§ **Directions**:
For this exercise, return exactly the lines of the material below that begin at the one with "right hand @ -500" and stop after the one with "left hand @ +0".

-.-.-

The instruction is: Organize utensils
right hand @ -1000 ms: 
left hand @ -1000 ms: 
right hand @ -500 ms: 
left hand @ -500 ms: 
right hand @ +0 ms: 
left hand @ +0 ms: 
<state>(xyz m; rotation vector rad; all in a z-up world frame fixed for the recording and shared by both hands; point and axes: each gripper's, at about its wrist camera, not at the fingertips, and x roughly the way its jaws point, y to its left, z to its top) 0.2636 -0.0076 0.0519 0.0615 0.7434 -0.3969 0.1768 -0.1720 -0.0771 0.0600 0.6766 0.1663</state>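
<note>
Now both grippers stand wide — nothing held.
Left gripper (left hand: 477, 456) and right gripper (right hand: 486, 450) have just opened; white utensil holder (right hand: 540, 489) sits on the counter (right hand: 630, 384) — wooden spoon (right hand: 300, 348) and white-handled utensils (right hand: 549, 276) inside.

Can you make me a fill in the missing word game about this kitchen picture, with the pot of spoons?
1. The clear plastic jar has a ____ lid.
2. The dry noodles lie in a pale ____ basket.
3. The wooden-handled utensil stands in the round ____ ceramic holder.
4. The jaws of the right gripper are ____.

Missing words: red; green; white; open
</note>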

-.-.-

§ **Response for this exercise**:
right hand @ -500 ms: 
left hand @ -500 ms: 
right hand @ +0 ms: 
left hand @ +0 ms: 

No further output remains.